The solar panels are built to last for a minimum of 20 years and can be paid for in installments. This has made a lot of the city’s  barbershops  switch to the solar option.

5. Mobile solar kiosks

Majority of Rwanda’s 11.5 million inhabitants do have mobile phones but only about 22 percent of them have  access to power regularly. In an attempt to solve that societal problem,Henri Nyakarundi manufactured a mobile kiosk that allows Rwandans to charge their mobile devices for a little fee.This has not only solved a problem,but created an avenue for job opportunities

So far, there about 40 of them across the country operating and he intends to share the invention in neighbouring Uganda by 2018. As we enter the New Year it is our hope that these inventions get better funding and spread across the continent, with new ones being initiated in 2018.

6. Kusini Water (South Africa)

Founded by Limpopo-born water scientist Murendi Mafumo, Kusini Water has developed solar-powered plug-and-play systems that use macadamia nut shells and moringa seeds to produce potable water.

Besides a small-scale household under-sink device, the company provides larger systems for schools which can purify 1 000 litres of water per hour. The idea won them Kusini the 2019 Seda Pitch & Perfect competition, and Mafumo’s invention scored tops in four competitions including the Australian Trade Mission battle.

Looking to raise R20 million to grow, Mafumo recently pitched to investors at the 2019 Global Entrepreneurship Summit in the Netherlands.

7.MaziwaPlus Pre-Chiller (Kenya)

Percy Lemtukei and Emmastella Gakuo from startup Savanna Circuit Tech developed their solar-powered milk storage system to be mounted on motorbikes. On top of ferrying people from A to B, motorbikes in Kenya are used to transport goods, including milk, from farmers to consumers.

The pre-chiller comprises two aluminium tanks connected to a solar panel, a milk pH test kit, an automatic weighing scale and a customised dairy co-operative management app.
Milk that fails the test is auto-rejected and the farmer is notified via SMS. The best milk is emptied into the cooling tanks, which maintain a temperature of four degrees en route, keeping milk for three days and reducing losses for farmers in remote areas.

8.SolarTurtle (South Africa)

After piloting their first solar-powered container at an Eastern Cape school in 2015, SolarTurtle’s bright green and blue shipping containers have been adopted as classrooms, kiosks, shops and offices in South Africa. One of their containers serves as Nedbank’s first solar branch in Mncwasa, 60km from Mthatha.

In May 2019, SolarTurtle signed a contract with the South African National Energy Development Institute and the Department of Science and Technology to develop next-generation SolarTurtle kiosks called BabyTurtle.

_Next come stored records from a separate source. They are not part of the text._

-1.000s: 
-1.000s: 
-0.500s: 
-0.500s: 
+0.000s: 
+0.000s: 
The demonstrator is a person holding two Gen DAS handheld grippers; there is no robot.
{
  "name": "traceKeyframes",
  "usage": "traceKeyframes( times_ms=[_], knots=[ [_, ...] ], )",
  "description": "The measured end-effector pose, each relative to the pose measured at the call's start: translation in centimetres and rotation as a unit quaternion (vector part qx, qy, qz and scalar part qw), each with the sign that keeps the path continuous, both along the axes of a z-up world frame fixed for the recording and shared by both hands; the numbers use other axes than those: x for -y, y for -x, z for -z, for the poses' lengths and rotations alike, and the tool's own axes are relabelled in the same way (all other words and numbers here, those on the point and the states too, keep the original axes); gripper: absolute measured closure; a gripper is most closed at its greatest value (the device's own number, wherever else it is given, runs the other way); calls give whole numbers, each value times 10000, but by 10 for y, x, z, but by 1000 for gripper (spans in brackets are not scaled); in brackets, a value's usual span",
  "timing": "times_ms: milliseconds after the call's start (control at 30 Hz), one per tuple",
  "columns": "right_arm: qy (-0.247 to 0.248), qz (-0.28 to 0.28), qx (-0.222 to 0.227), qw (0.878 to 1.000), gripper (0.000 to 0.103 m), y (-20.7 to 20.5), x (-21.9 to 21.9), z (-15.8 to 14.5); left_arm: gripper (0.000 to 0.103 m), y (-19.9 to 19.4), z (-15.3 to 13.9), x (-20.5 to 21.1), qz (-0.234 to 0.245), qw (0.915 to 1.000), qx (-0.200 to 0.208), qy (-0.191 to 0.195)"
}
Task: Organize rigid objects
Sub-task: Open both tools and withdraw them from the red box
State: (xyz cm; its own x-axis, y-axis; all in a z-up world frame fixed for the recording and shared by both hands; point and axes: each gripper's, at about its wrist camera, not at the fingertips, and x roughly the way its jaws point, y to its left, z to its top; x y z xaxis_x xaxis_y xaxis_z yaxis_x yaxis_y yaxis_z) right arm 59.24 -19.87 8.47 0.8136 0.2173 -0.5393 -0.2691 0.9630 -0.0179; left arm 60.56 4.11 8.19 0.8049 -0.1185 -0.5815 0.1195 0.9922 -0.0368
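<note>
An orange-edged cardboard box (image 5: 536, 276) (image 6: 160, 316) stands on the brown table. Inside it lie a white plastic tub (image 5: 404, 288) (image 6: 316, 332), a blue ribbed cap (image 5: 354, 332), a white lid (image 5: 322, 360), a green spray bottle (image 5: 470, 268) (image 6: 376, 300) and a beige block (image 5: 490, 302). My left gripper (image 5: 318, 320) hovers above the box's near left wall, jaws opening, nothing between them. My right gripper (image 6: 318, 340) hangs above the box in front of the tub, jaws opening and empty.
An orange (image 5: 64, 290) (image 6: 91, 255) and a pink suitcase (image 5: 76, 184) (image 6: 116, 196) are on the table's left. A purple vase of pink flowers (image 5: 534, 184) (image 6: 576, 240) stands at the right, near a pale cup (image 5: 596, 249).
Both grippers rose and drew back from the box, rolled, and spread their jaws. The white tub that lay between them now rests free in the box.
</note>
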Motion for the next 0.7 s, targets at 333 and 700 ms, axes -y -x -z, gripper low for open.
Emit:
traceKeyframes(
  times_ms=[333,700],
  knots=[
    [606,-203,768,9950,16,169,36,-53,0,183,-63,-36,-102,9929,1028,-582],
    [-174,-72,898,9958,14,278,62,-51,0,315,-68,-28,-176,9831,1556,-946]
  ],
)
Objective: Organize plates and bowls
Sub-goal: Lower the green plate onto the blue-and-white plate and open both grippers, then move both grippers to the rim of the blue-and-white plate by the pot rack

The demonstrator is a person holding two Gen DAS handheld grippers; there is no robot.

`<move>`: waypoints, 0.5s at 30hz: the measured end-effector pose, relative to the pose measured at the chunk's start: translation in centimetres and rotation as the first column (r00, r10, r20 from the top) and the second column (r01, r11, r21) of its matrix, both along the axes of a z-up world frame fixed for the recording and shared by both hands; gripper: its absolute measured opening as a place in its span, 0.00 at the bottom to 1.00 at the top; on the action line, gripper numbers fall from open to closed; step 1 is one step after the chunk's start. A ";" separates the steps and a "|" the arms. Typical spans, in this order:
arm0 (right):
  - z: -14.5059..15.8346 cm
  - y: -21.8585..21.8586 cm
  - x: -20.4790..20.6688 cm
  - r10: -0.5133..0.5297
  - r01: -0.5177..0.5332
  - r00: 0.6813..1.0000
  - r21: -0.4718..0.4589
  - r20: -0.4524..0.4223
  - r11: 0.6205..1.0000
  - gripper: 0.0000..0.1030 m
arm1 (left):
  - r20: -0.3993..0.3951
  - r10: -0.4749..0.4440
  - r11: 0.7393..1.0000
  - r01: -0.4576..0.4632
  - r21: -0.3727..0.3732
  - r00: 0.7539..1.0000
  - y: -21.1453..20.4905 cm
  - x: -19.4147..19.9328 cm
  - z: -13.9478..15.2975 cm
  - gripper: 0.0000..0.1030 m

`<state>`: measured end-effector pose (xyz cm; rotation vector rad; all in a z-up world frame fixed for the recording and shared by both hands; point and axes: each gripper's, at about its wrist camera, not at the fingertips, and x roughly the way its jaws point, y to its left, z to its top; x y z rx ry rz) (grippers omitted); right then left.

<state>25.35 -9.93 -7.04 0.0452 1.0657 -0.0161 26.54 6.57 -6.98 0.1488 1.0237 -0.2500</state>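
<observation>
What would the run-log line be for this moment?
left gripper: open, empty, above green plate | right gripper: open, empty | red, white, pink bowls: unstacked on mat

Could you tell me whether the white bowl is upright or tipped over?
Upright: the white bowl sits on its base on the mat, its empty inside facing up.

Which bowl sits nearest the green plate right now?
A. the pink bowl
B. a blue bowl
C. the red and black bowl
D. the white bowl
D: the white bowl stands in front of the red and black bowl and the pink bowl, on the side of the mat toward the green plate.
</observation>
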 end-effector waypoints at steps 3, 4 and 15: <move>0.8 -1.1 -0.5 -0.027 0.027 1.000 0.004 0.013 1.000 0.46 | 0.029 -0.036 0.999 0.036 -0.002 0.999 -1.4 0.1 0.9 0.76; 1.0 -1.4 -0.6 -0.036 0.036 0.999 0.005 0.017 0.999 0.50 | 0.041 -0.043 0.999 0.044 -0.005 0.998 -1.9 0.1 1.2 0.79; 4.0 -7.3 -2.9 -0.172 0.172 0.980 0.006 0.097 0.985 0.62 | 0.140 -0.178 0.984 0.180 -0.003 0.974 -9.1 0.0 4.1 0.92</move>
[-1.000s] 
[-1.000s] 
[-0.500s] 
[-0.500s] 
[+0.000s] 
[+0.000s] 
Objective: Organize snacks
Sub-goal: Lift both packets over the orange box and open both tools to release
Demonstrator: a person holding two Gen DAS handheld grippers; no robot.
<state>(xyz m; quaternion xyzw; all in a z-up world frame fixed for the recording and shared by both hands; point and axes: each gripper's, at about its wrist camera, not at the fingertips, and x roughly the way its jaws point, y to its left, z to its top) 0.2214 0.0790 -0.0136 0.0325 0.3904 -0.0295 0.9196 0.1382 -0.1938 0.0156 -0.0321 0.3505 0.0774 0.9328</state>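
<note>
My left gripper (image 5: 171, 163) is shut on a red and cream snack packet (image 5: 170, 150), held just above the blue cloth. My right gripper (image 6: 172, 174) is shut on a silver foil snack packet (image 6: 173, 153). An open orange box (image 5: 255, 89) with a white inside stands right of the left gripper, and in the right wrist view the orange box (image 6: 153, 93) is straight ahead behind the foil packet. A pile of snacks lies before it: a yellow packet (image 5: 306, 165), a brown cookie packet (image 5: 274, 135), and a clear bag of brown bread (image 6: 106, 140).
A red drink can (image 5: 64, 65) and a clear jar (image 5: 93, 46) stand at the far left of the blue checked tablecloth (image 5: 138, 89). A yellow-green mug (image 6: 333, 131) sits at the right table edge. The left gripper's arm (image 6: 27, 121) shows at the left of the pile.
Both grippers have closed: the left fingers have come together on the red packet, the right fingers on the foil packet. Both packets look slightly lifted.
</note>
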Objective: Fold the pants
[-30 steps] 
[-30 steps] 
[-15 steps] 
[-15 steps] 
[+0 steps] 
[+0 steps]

These portable kiosks will combine an integrated battery charging station with a software platform to allow people in communities without ready, reliable access to power to charge their phones and lights.

9. The community tablet (Mozambique)

This solar-powered interactive platform is the brainchild of Dayn Amade, founder of Maputo-based EduTech startup Kamaleon. Think a giant solar-powered LCD screen mounted on a trailer which can be drawn by car, motorbike or even donkey. That’s The community tablet in a nutshell.

Amade’s main objective? Educating people about health to improve the success rate of initiatives by tailoring their messages to communities via video instead of print in a country where many people cannot read. Kamaleon makes the tablet available to NGOs at no charge.